If the results look promising on the testing set, then I'll start throwing boarderline cases at the algorithm, and see how it classifies some of the trickier stories. How will it classify "The Merchant and the Alchemist's Gate," for instance? That should yield some interesting results.

I want to be VERY clear here: if it is in any way successful in classifying the two (and I don't necessarily think it will be, see below), I will NOT be saying that "Thus X is fantasy and Y is science fiction, absolutely and forever, so mote it be!" This will be purely descriptive, not prescriptive, and will simply be another data point to use in the decades-long categorization debate. I'll be doing it because it's fun and relatively easy.

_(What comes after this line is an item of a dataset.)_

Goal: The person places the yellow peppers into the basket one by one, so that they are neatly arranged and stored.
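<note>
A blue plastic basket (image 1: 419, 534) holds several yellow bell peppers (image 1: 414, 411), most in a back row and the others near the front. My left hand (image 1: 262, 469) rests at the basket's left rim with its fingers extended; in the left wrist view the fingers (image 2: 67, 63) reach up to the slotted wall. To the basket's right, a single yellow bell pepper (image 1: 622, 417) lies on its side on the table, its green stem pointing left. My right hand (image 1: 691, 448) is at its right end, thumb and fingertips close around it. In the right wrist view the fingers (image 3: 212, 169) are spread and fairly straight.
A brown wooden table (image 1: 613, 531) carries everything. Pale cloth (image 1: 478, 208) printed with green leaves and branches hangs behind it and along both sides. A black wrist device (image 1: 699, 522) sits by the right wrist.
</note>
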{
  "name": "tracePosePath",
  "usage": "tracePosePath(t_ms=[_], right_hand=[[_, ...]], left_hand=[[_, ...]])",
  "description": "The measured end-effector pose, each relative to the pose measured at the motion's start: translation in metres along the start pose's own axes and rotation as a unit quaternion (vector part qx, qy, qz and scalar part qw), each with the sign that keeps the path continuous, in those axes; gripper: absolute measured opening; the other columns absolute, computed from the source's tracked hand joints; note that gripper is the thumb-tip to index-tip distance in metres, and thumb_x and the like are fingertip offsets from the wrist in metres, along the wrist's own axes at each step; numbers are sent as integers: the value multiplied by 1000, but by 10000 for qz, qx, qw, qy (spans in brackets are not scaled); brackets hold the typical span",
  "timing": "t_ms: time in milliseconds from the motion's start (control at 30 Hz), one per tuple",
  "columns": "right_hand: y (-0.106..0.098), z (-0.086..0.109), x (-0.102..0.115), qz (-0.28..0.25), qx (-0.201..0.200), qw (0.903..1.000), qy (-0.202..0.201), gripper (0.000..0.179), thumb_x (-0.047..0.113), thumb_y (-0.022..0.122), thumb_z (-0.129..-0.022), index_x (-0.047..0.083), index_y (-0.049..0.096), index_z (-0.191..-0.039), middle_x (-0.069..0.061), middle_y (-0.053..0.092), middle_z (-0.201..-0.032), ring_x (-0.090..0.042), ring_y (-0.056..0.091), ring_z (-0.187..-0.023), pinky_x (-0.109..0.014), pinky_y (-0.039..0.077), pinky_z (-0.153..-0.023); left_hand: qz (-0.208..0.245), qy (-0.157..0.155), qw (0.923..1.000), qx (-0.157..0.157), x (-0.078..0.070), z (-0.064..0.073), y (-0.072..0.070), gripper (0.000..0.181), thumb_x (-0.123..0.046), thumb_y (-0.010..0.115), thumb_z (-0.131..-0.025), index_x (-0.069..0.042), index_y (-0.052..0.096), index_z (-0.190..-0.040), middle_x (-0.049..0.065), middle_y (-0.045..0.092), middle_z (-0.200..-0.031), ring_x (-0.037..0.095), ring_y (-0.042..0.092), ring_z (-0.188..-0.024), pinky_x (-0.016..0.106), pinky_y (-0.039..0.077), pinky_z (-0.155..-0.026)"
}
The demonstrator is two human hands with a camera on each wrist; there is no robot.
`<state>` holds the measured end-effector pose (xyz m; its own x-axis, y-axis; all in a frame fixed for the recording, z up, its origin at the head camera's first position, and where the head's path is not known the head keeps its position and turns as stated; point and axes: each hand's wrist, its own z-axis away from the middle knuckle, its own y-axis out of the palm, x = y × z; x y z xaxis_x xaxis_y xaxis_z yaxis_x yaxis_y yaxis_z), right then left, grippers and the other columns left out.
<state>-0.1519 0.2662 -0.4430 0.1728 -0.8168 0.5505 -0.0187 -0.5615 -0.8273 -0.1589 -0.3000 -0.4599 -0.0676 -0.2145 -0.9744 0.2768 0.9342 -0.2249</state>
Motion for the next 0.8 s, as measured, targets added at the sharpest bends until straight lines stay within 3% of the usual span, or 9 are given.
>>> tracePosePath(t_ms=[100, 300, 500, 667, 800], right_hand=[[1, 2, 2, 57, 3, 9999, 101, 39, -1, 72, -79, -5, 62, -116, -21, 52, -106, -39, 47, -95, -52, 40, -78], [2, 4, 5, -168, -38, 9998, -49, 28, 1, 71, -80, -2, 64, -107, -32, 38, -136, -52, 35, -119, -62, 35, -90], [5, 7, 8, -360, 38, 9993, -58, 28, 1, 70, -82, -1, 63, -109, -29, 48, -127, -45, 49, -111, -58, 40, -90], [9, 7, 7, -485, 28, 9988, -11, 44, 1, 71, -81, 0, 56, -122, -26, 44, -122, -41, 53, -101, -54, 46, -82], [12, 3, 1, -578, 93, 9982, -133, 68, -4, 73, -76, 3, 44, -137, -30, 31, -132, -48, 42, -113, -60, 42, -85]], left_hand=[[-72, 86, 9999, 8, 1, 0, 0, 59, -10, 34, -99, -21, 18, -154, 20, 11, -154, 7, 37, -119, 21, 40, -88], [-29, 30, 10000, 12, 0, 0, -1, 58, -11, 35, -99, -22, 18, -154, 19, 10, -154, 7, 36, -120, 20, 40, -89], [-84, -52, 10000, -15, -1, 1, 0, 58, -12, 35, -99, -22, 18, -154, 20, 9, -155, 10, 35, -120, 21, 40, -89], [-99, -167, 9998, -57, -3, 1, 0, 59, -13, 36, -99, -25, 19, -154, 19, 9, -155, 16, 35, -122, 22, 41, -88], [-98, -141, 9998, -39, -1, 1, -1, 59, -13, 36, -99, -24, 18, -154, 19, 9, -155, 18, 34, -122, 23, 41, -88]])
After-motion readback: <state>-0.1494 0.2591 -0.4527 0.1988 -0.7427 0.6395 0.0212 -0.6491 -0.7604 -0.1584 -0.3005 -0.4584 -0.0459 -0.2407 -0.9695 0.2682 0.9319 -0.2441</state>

Why do I have any hope of success? Well, one of the last algorithms I wrote was for a grad school project. I asked it to distinguish between fiction and non-fiction using grammatical frequencies as the features. I was very surprised when it was able to correctly classify the two with 92% accuracy based on only 3 features. That's pretty amazing, frankly. Among the things it mis-classified: Ted Chiang's "Exhalation" initially showed up as non-fiction (it didn't in a revised version of the algorithm), a NY Times article on flooding in North Dakota showed up as fiction, as did a Michael Moore essay, and my reviewing manifesto showed up as fiction as well. It's the cases that break the algorithm that are always the most interesting, and I'm hoping that this little science project can contribute a little to the ongoing discussion. However, I'm totally prepared for there to be no significant difference at all; I have a suspicion that adventure writing is adventure writing, whether it uses swords or blasters. But that will be an interesting result all on its own.

I'll keep you posted as I go along. I plan to present the complete results at the 31st International Conference for the Fantastic in the Arts in March (assuming they approve my abstract--they may laugh it out of the conference). Feel free to throw suggestions (or short stories that have been previously published) my way! I want to make sure I get as diverse a sample set as possible.

3 comments:

Blue Tyson said...

You ever end up doing this Karen? Sounds pretty interesting.

Finding scanned stories is extremely simple, which you probably know now anyway

Scanning them yourself does take a while - had to do some for my own Egan project, and there are still a few of his I don't have.

Karen Burnham said...

No, I was never able to find the time. Full-time work + finishing grad school sucked out the rest of 2009 and most of 2010. Now I'm done with grad school, but starting research for a book on Greg Egan. I haven't touched any code since last Spring.

I still think it'd be fun, and I hope to get around to it someday.

Blue Tyson said...

Ok, thanks.

Yes, the whole Egan thing is taking a while, certainly.

The only SF work I don't have digital copies of Egan-wise are these :-

Novels

Teranesia - Gollancz 1999 (hopefully they'll do one of these sometime)


Stories

Beyond the Whistle Test - Analog Nov 1989
Fidelity - Asimov's Sep 1991
Before - Interzone 57 Mar 1992
Reification Highway - Interzone 64 Oct 1992

So if you need something, happy to send.

I did do something of a literature search on Egan a while ago if you hadn't got to it already, there might be something you haven't come across :-

http://borderguards.blogspot.com/

bt